Problem
Please output, without any change, the lines of the material below from the very first through the one with "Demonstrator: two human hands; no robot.".

◆ ◆ ◆ ◆ ◆ ◆ ◆

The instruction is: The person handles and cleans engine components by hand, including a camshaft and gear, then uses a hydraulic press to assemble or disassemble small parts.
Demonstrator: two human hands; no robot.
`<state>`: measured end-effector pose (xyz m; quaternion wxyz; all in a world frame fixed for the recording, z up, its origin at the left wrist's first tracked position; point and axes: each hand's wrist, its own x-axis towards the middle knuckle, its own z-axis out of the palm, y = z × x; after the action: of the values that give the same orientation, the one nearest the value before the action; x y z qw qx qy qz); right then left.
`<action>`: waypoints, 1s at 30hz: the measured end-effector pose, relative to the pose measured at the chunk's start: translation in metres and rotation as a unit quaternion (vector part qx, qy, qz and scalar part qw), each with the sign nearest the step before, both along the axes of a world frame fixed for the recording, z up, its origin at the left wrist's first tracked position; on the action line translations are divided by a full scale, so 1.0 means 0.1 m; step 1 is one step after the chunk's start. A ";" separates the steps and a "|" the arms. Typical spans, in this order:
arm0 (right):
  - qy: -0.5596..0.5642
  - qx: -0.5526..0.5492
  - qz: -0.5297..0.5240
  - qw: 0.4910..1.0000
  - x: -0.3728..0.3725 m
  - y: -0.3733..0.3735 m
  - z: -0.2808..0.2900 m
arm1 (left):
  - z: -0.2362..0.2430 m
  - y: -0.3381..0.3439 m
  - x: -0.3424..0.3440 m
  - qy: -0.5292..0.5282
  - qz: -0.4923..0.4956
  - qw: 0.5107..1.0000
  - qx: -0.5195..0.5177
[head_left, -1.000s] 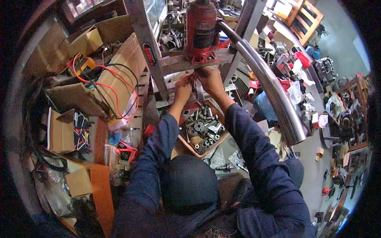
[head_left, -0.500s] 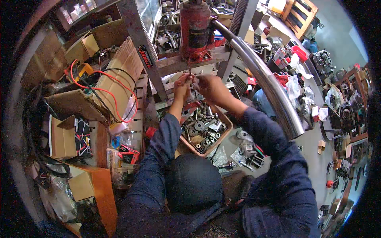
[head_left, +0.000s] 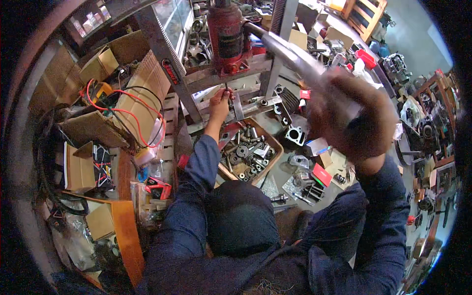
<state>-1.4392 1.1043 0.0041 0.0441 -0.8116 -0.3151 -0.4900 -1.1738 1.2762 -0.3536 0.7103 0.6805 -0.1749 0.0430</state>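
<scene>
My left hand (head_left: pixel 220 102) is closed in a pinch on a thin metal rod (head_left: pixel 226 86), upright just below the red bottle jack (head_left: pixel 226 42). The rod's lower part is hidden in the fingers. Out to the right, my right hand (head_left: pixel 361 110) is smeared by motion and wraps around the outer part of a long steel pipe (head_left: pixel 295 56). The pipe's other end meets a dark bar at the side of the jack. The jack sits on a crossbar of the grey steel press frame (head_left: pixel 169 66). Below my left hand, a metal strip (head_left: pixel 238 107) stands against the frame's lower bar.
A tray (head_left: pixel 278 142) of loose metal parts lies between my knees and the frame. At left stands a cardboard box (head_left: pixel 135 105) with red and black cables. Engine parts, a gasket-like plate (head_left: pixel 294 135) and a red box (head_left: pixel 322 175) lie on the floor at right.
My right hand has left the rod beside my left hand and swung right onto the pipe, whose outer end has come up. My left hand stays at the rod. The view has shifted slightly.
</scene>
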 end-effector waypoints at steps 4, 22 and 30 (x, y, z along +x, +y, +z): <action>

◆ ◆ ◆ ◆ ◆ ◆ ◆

Solution below
The instruction is: The person handles and cleans engine components by hand, including a camshaft and gear, then uses a hydraulic press to assemble or disassemble small parts.
Demonstrator: two human hands; no robot.

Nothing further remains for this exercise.